One final comment. What I think should never be the deciding factor. I point out what I see and what I think, hopefully in clear and abundant detail. The final decision is still yours. The key parameters for your decision should be yours, too. You may value something I don't, or not value something that I do. 

The one thing that should be clear from what I've written above is that I'm not comparing numbers against numbers or pixel peeping against pixel peeping. I try to raise things up to a higher decision level. Even when I do see image quality measurements on one camera better than another, I immediately back up and consider how important I value image quality over some other aspect (price, convenience, lens choice, whatever). I don't try to finesse figuring out whether 16mp is better than 14mp or a noise figure of 1.8 is better than 1.6. Small differences in numbers just tell me that one camera has an advantage over the other in some higher level aspect (speed, cropping, amount of post processing I might have to do, etc.). But is that category of advantage more important than all others? Generally not. 

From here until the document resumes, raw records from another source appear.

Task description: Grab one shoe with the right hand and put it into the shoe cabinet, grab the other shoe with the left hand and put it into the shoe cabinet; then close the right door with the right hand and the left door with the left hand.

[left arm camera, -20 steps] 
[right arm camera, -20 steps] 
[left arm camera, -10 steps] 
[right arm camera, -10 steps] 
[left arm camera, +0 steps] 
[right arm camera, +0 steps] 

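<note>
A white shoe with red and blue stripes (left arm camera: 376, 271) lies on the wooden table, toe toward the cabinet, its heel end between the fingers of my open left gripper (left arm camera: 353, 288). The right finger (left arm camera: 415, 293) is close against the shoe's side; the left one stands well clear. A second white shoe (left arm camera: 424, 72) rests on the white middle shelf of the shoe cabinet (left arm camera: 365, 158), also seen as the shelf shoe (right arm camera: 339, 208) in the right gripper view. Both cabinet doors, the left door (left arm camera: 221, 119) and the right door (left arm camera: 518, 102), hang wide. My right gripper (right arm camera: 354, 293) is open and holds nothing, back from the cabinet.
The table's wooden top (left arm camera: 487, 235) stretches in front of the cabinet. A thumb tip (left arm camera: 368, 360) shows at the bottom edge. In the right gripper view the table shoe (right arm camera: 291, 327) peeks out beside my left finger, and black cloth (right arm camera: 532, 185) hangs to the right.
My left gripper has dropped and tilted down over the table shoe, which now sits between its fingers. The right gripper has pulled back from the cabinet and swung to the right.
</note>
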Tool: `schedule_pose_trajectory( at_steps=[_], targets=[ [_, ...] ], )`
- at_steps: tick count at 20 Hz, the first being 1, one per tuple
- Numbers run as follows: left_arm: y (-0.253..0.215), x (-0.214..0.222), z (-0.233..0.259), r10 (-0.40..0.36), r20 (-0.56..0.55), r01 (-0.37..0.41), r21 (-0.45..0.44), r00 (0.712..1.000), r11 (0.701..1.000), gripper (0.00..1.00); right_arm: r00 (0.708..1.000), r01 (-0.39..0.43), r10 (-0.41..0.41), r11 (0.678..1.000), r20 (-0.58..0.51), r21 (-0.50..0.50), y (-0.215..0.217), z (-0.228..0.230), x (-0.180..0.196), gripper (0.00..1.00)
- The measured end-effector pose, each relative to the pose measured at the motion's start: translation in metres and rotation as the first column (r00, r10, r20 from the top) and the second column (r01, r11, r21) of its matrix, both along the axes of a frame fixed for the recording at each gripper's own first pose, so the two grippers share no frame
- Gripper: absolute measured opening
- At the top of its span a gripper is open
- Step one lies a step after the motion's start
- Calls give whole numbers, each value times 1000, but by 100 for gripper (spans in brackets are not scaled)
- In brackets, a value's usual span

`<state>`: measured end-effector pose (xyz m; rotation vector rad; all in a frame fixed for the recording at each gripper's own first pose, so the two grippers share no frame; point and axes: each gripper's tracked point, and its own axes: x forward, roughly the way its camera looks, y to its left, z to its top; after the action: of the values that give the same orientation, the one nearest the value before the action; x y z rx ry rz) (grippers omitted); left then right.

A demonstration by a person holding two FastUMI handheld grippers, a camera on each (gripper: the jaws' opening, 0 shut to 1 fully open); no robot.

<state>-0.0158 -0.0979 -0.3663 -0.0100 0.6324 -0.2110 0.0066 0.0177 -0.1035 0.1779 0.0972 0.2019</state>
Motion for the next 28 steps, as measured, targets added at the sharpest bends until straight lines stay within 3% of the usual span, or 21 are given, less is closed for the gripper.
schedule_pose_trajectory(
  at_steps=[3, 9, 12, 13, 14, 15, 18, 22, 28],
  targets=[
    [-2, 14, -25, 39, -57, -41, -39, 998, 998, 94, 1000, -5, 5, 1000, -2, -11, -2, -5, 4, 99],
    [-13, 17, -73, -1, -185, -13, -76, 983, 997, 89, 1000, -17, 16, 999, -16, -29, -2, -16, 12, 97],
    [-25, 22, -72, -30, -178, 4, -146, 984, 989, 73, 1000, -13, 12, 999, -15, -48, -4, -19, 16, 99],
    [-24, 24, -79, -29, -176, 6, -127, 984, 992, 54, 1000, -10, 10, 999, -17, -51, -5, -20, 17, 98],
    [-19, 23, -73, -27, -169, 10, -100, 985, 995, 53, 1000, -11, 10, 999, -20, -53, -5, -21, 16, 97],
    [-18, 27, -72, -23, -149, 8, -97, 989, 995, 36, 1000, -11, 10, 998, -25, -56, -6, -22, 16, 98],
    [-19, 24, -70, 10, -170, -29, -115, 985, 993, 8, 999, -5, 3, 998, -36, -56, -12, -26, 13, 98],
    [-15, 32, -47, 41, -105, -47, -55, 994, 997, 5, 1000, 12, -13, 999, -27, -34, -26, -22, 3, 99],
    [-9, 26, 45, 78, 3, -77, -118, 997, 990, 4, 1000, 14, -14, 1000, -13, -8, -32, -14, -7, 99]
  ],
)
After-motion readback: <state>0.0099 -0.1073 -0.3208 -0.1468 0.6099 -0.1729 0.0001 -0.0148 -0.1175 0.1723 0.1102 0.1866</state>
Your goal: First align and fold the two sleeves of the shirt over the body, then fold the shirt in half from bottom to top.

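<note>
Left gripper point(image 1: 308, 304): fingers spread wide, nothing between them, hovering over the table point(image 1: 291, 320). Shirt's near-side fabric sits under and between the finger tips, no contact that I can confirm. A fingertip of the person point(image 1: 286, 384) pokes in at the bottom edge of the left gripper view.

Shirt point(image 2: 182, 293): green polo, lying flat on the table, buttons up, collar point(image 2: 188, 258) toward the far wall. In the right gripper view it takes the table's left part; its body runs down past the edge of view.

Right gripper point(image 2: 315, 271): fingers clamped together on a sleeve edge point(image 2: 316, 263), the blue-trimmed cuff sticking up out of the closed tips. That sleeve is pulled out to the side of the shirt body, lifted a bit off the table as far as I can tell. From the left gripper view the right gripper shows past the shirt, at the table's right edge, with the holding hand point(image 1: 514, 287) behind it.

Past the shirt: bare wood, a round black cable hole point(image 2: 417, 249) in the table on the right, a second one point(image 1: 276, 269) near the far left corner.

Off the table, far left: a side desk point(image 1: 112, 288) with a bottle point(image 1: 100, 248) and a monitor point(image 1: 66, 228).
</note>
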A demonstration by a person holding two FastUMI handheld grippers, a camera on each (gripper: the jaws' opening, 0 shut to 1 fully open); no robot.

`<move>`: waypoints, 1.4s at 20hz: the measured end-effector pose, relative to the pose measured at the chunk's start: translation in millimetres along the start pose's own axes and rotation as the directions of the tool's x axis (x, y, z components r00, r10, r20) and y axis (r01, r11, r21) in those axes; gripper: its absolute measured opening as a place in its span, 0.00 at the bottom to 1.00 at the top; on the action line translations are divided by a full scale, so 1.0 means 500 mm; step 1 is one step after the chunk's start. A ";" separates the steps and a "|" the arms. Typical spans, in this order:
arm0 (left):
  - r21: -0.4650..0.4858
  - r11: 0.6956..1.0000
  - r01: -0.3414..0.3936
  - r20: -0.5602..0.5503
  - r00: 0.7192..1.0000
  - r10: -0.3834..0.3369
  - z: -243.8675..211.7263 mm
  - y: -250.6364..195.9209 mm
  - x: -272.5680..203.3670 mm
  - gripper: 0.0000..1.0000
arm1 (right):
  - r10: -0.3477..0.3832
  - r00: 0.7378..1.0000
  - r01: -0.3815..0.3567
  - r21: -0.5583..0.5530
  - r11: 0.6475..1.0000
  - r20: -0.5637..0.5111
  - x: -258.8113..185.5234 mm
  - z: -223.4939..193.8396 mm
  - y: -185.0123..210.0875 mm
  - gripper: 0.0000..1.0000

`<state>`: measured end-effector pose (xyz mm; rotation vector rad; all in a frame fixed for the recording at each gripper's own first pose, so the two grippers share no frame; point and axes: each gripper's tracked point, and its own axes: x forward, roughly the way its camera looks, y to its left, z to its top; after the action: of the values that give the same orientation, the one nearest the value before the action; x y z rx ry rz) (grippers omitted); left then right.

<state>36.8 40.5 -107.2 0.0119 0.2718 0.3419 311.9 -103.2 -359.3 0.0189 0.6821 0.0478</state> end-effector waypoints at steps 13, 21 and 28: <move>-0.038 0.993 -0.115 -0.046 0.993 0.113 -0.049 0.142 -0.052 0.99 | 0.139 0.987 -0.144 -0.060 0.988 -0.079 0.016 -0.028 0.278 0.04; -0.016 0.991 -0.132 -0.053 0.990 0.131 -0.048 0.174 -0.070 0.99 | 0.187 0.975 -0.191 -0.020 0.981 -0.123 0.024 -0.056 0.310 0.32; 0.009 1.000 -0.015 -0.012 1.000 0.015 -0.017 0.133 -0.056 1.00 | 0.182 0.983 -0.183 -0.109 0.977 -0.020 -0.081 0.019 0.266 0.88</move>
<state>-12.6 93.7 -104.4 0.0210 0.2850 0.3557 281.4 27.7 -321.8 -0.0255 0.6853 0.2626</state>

If you miss the shot in the first place (poor user interface and controls, slow focus, multi-step parameter setting, poor viewfinder, etc.), it doesn't matter if you've got 12mp or 16mp, and it doesn't matter if the dynamic range is 1EV better. Low level numbers rarely count unless all else is equal or dismissed. Unfortunately, numbers are easy (16 is bigger than 12 and bigger is better), while more personal assessment (valuing convenience over quality) is something most people want to avoid, because it involves introspection and self-realism and that's scary. 

My advice? Go into the haunted house and face your fears. You'll make a better choice.